LSM: So, I’ll see you back here after lunch some time?
YL: Yup (while texting)
LSM: Do you want to do something this afternoon?
YL: (stops texting for a moment) YES! You can take me to Winners and buy me new clothes.
LSM: Ha ha. Your bedroom floor is 3 feet deep with clothes. I don’t think you need anymore right now.
YL: (whining) Yes, I do. All my clothes are old and yucky.
LSM: Maybe if you and all your friends didn’t have to walk over them to get into your room, they wouldn’t be so yucky? Maybe you should buy your own clothes and then you’d take better care of them.
YL: WHAT? I already have to buy everything myself.
YSM: Everything, eh? Like what?
YL: Like everything. It’s not fair. No one else has to have a stupid job and pay for all their own stuff.
YSM: All your own stuff? Like what?
YL: I had to pay for the movie yesterday. My friends didn’t have to pay for their own movie. My friends’ parents just give them money whenever they want it.
Listening to these two quibble reminds me of a hundred similar arguments I’ve had with XUP Jr. I’m sure that somewhere in her heart of hearts she knows she’s doing okay and that there are kids in the world worse off than she is, but you wouldn’t know it by some of the hard-done-by stories she comes out with.
And this always leads me to question: As responsible people and parents, what exactly do we owe our kids? Aside from the basics like love, nurturing, food, water, shelter, etc.?
I’ve chosen where we live based on the quality of the available schools in the area.
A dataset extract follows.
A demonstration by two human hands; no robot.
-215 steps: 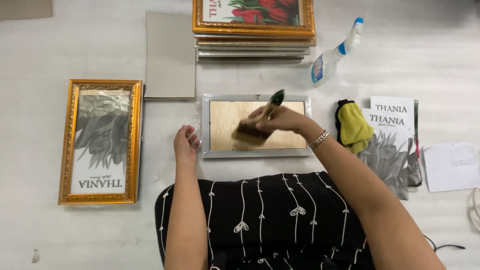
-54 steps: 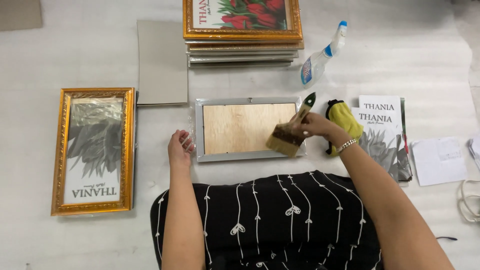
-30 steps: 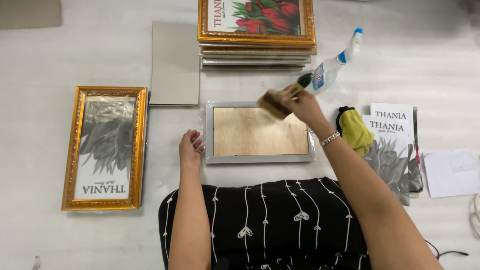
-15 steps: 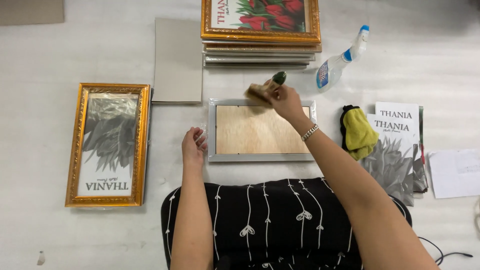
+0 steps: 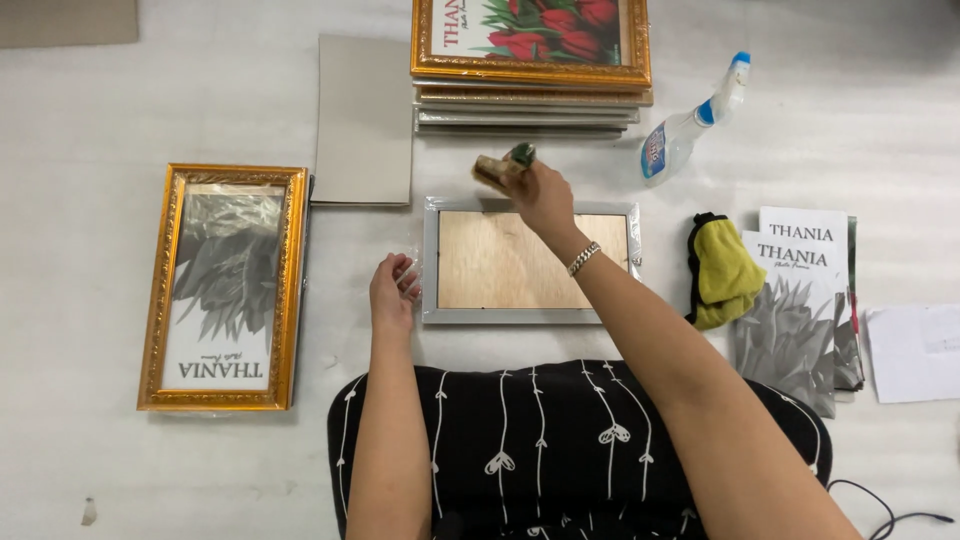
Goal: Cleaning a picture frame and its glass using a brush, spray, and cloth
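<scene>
A silver picture frame lies face down in front of me, its plywood backing showing. My right hand grips a wide paintbrush with a dark green handle, bristles at the frame's upper left edge. My left hand rests at the frame's left edge, fingers curled against it and holding nothing.
A gold frame with a grey leaf print lies at left. A grey board and a stack of frames sit beyond. Right of the frame are a spray bottle, a yellow cloth, leaf prints and white paper.
My right hand has swept the brush from the frame's right side up and leftwards along its top edge to the upper left. My left hand has stayed at the left edge.
</scene>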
This is great in many ways because she goes to school with kids who are mostly quite motivated to learn; who have fairly stable home lives; and who generally walk the path of straight and narrow.
In other ways, this rather insular peer group has given XUP Jr. a bit of an unrealistic picture of what is “normal”. Based on her peer experiences:
- All kids have large homes with rec rooms in the basement where teenagers can hang out, watch big-screen TVs, play air hockey, steal booze from the wet bar and crash out for the night
- All kids take one major vacation a year to Europe or China or Australia or cruise to Alaska
- All kids also have one minor vacation a year during March break to somewhere warm or Disneyland
- All kids go on two or three road trips every year to New York, Chicago, Montreal or Vancouver
- All kids spend a good part of their summer at the family cottage
- All kids have computers and TVs in their rooms
- All kids have the most current cell phone technology and the most current iPod (both of which change every 6 months)
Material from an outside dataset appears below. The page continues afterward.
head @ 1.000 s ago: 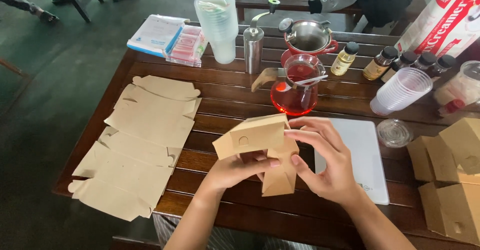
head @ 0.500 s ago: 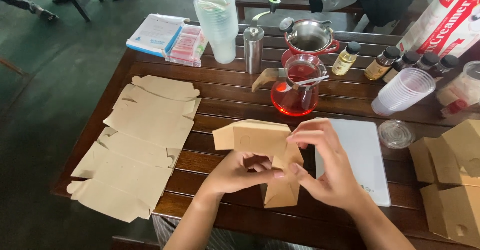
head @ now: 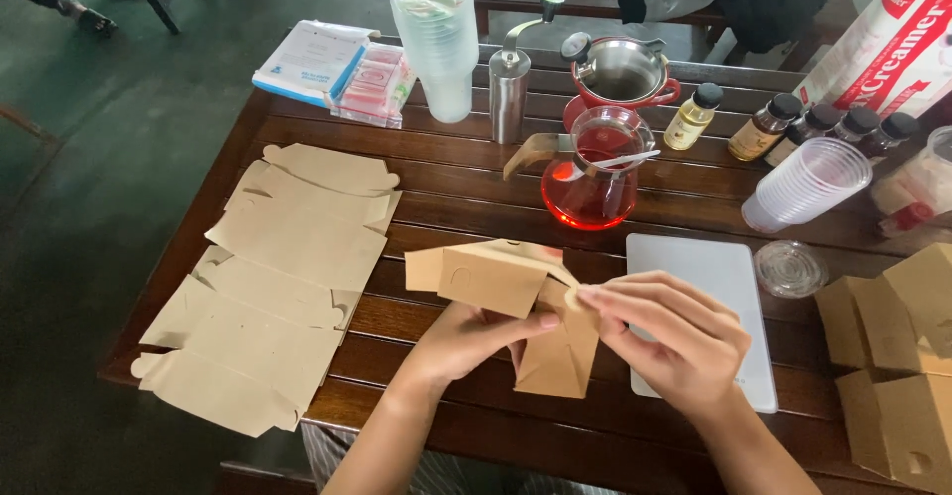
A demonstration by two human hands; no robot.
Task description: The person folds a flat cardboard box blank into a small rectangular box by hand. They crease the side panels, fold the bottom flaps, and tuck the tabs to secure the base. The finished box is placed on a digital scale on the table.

- All kids buy their clothes only from only the most expensive boutiques
- All kids’ families have at least 2 cars and will drive the kids anywhere they want to go any time, day or night
Some of her friends do have jobs (though she chooses to forget that) but many of her friends don’t and yet always have money for shopping, eating out, movies and other outings. So, I have to assume that what she, and they, say is true – their parents just give them money whenever they want it.
I think parents do owe their kids something beyond the basics. Though circumstances don’t always make it possible, we should strive for some enrichment activities for our children – sports or music or dance lessons or something. Something that encourages their particular passion or skill or strength. Something that they can feel especially proud of themselves for. Something that may give them an edge as they go through life.
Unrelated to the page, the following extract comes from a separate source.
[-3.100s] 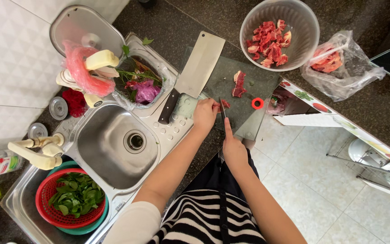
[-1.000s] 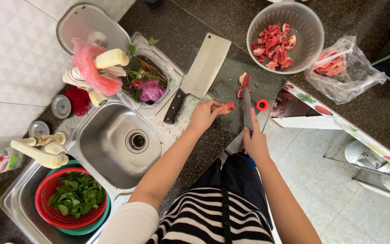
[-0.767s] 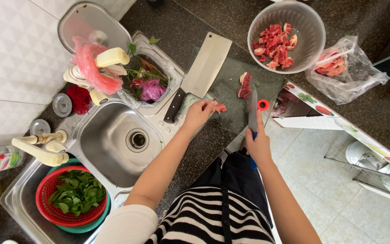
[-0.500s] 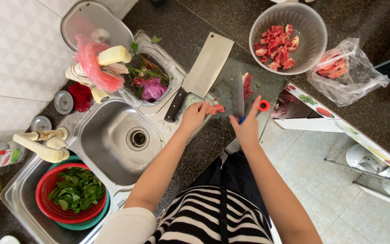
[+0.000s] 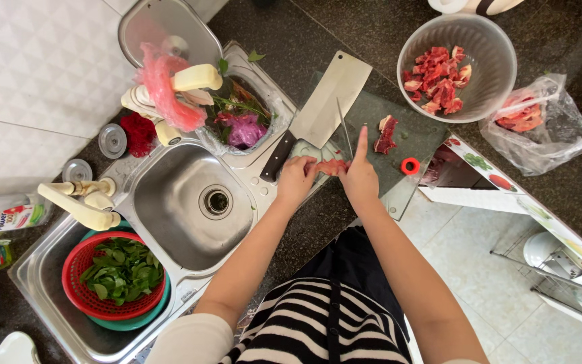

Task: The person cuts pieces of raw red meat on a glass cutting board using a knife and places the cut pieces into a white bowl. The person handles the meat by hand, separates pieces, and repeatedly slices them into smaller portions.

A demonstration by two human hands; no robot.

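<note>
On the glass cutting board (image 5: 409, 128) my left hand (image 5: 296, 180) pins down a strip of red meat (image 5: 332, 166). My right hand (image 5: 360, 176) grips a thin knife (image 5: 345, 128), forefinger stretched along its back, blade edge set on the meat beside my left fingers. A second chunk of raw meat (image 5: 386, 133) lies farther back on the board. A big cleaver (image 5: 320, 112) rests flat at the board's left edge, untouched.
A grey colander (image 5: 483, 44) of cut meat pieces and a plastic bag (image 5: 540, 125) with more meat stand at the back right. The steel sink (image 5: 190, 202) is on my left, with a red basket of greens (image 5: 119, 273) and a faucet (image 5: 82, 202). A red bottle cap (image 5: 409, 166) lies on the board.
My left hand brought the meat strip back toward me and flattened it on the board. My right hand swung the knife left, from the board's right side onto the strip.
</note>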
I think we also owe our kids some sort of additional start in life – whether that’s paying for their first university degree or college diploma or, if that’s not the way they want to go, some seed money to start up a business or buy their first home or whatever.
Travel, though it has so many issues these days, can also be a very important part of a child’s growth. Travel doesn’t necessarily have to mean exotic vacations. Just getting kids out of their own town once in a while and letting them experience a different community, different people, different lifestyles is good.
Anyway, these are things I always tried to provide for my kid above and beyond the basics. And as much as we can poo-poo the cliquishness of school, I confess I’ve always done what I could to help her “fit in.” She was already a bit of an oddball because she doesn’t have a father and because she eats “weird stuff” and because I don’t have a car to drive her around in. So, I bought her trendier clothes that cost a bit more than the sensible clothes. And, she was one of the first kids to have a cell phone – though that was more so we could keep in touch than to be cool. And she has the the best iPod in the whole world thanks mummy.
And contrary to what she may tell everyone, I still buy most of her stuff. Her money goes to movies and nail polish and $70 leggings from Holt Renfrew. I worry sometimes about her values. I hope they’ll sort themselves out once the self-centered teen years are over.
It’s a tough parental line to walk – that balance between your desire to give your kids every thing/every advantage and letting them learn how to set and accomplish their own goals, to expect them to put some effort (aside from sticking their hand out) into achieving their desires.
How do you, or how did your parents, work that one out?